> _WHAT IS EXPECTED_:
From the line that contains "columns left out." through the line that contains "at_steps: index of", output every line of the listing below exactly and leave out all the rest.

────────────────────────────────────────

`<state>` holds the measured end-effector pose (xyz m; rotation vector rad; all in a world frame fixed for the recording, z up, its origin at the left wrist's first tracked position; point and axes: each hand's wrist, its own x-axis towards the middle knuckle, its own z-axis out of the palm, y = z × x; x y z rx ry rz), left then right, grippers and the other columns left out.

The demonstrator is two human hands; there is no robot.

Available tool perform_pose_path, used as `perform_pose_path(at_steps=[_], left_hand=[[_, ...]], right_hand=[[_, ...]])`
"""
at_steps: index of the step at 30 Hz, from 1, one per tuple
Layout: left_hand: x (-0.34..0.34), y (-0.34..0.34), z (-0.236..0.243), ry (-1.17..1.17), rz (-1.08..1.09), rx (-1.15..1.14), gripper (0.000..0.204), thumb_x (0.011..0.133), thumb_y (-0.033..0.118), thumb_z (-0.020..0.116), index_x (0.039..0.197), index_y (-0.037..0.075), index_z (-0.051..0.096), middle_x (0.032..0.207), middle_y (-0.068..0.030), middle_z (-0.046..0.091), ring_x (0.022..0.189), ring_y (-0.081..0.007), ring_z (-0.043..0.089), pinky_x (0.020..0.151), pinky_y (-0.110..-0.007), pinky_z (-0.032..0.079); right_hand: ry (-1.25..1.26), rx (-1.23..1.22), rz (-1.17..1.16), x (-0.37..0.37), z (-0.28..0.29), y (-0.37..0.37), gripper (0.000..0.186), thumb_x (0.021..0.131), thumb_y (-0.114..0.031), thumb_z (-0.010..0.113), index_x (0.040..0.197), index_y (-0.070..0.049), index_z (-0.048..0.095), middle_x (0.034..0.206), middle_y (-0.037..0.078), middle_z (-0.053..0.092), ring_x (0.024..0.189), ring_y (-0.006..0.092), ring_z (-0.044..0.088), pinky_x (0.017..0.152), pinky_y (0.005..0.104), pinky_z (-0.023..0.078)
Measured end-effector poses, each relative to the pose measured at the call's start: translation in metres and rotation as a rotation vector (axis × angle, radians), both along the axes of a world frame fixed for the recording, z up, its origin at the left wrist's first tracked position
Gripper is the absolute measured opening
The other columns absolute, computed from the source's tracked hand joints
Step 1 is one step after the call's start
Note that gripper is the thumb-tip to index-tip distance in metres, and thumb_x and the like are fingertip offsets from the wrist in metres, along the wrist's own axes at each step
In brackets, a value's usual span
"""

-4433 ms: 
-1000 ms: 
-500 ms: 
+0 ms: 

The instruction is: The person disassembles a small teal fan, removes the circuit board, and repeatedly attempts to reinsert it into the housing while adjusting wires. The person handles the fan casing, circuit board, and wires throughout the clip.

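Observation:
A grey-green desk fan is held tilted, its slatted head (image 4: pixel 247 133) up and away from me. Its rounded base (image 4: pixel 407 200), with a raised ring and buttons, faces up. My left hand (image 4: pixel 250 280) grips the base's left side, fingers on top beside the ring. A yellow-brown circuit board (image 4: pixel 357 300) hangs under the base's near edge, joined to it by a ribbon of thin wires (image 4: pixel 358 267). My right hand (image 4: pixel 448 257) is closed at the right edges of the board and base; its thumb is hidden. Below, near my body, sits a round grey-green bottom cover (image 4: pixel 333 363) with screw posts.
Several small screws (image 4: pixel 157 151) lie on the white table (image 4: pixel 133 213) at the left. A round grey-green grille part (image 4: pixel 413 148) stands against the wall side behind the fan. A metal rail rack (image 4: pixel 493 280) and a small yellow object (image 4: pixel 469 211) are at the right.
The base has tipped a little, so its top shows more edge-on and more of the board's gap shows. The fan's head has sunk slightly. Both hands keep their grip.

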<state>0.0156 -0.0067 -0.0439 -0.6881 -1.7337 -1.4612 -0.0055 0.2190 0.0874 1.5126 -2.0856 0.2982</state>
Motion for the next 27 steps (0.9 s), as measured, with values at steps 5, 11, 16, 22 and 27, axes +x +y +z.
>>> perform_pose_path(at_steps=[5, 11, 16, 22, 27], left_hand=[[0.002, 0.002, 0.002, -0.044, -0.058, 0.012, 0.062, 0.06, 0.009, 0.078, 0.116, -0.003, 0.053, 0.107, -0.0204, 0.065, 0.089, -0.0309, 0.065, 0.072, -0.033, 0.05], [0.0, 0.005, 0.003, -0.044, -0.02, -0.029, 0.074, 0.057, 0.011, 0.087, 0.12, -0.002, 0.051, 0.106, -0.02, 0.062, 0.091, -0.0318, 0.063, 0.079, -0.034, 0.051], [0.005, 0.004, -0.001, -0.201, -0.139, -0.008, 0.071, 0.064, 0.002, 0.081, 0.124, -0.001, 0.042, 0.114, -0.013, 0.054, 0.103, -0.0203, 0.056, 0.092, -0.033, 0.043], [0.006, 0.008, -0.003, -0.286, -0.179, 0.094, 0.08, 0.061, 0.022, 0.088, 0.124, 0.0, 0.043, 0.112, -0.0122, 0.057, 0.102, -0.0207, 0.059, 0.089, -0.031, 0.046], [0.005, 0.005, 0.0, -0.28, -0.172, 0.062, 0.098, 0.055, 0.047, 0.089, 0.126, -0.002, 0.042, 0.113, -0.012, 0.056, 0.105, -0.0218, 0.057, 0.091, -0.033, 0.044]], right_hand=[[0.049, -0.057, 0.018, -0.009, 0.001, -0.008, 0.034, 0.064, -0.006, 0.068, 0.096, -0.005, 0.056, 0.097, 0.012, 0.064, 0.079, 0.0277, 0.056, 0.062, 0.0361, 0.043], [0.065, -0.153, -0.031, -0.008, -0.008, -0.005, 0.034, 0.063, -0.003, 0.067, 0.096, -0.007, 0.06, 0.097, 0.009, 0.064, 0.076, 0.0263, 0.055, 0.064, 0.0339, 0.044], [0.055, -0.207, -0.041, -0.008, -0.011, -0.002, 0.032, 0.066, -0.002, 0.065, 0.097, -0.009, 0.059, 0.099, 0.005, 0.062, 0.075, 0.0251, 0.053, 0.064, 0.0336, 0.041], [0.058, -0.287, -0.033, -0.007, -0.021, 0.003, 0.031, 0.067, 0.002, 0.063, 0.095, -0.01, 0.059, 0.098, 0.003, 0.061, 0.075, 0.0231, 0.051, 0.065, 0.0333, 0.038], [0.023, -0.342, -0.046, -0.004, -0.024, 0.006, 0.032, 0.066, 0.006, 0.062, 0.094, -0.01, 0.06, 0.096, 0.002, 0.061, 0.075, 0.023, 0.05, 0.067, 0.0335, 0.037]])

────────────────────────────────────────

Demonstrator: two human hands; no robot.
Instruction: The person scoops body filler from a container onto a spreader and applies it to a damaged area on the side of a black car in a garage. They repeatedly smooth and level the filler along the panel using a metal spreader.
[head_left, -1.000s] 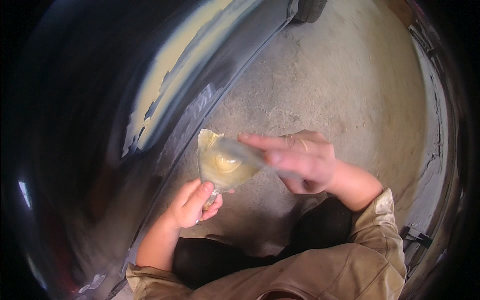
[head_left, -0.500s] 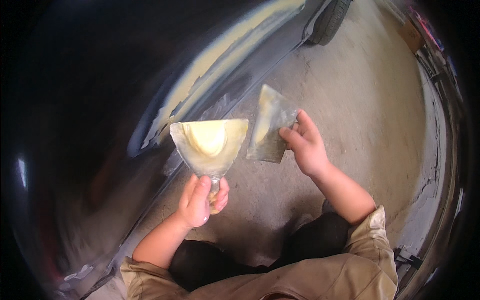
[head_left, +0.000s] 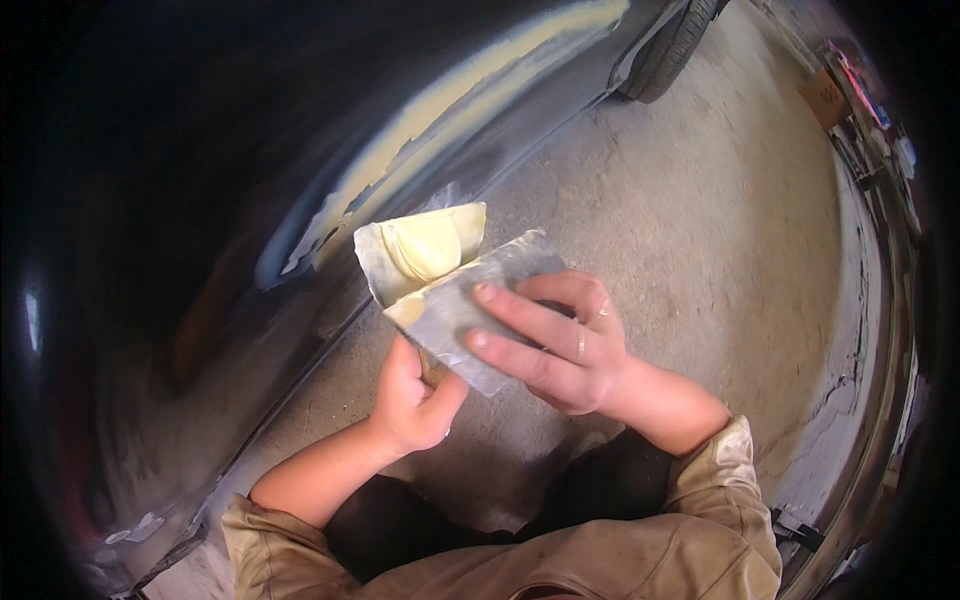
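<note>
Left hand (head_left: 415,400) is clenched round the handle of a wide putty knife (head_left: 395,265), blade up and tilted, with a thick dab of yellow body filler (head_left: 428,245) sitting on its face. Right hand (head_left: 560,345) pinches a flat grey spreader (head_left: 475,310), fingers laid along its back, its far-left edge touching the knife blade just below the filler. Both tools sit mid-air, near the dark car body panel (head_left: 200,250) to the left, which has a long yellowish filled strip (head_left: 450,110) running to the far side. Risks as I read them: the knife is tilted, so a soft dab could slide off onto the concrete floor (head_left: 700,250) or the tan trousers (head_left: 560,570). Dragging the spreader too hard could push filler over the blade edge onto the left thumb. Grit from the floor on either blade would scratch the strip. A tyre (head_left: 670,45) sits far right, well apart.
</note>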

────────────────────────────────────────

> _TASK RESPONSE_:
`<state>` holds the measured end-effector pose (xyz m; rotation vector rad; all in a world frame fixed for the recording, z up, its origin at the left wrist's first tracked position; point and axes: each hand's wrist, its own x-axis towards the middle knuckle, its own z-axis out of the palm, y = z × x; x y z rx ry rz), left then right, grippers and the other columns left out.

The demonstrator is two human hands; there is no robot.

Available tool perform_pose_path, used as `perform_pose_path(at_steps=[_], left_hand=[[_, ...]], right_hand=[[_, ...]])`
"""
at_steps: index of the step at 30 Hz, from 1, one per tuple

The exercise was answered completely.